**What needs to be done:**
Return the lines below exactly as they appear, please, starting with the first and ending with the one that contains "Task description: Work".

**Exercise data:**
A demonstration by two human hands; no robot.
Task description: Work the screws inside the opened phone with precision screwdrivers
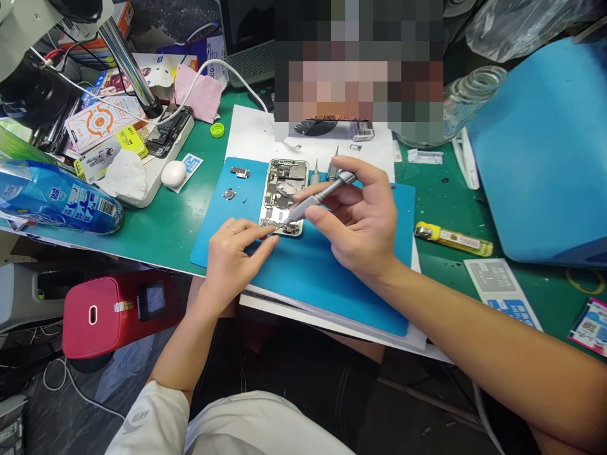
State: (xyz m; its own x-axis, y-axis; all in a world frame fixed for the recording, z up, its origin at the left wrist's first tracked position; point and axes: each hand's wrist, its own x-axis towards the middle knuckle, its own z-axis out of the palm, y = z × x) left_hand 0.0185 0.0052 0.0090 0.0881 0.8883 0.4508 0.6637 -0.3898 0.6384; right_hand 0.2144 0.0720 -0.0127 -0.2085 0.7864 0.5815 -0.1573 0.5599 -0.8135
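Open phone [282,189], its near end by left hand [232,258], grip unclear — right hand [366,221] alongside, round a screwdriver [303,209]

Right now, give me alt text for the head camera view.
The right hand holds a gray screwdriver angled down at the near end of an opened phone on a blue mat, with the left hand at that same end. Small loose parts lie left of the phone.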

**Expected answer:**
A demonstration by two human hands; no robot.
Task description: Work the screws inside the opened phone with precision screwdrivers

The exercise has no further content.